In joining the recount, Marc Elias, the Clinton campaign counsel, said the campaign decided to take part to discover whether there was “outside interference” in the results.
While overturning three state’s votes on recounts is highly unlikely, finding evidence of hacking of election computers, especially if they can somehow pin it on “foreign agents,” would be crucial for the Clinton team in their effort to lobby electors to change their vote. Clinton supporters have so far apparently made little headway in their efforts to get Republican electors to vote for Clinton instead. Twenty-four states do not legally bind electors to the popular vote in their states.

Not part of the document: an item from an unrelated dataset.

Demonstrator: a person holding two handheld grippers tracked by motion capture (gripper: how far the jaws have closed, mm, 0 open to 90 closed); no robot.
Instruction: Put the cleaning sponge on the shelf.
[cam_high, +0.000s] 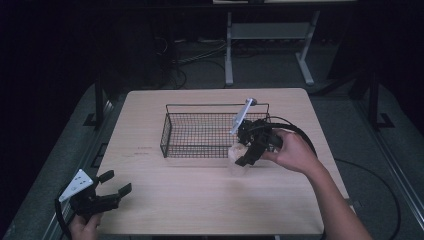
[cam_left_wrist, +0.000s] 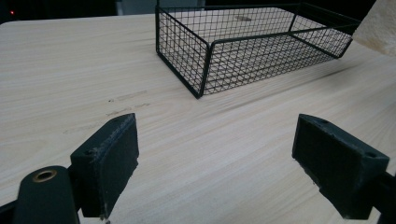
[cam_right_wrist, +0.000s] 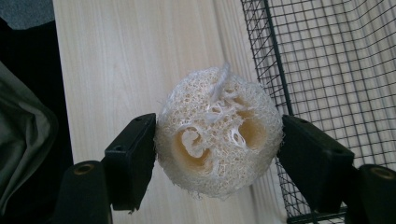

Russia has been blamed for many things in the U.S. and though proof never seems to be supplied, it is widely believed anyway.
But on Friday, the Obama administration appeared to be throwing a wrench into this plan when it said that despite fears, there was no evidence that Russia or anyone else had hacked the election.
An article in The Hill on Friday said there was a split within the Democratic Party about whether to go for a recount between the Clinton camp which was for it and the Obama’s camp, which was not. There is no love lost between Clinton and Obama. One email revealed by The Intercept said that Clinton still “hates” Obama for losing the 2008 nomination to him.
Trump, meanwhile, may want to turn his focus from the transition to the electoral college vote to shore up his support among his electors. One other thing Trump might consider is exploring recounts in states narrowly won by Clinton to possibly offset any reversals in the Rust Belt.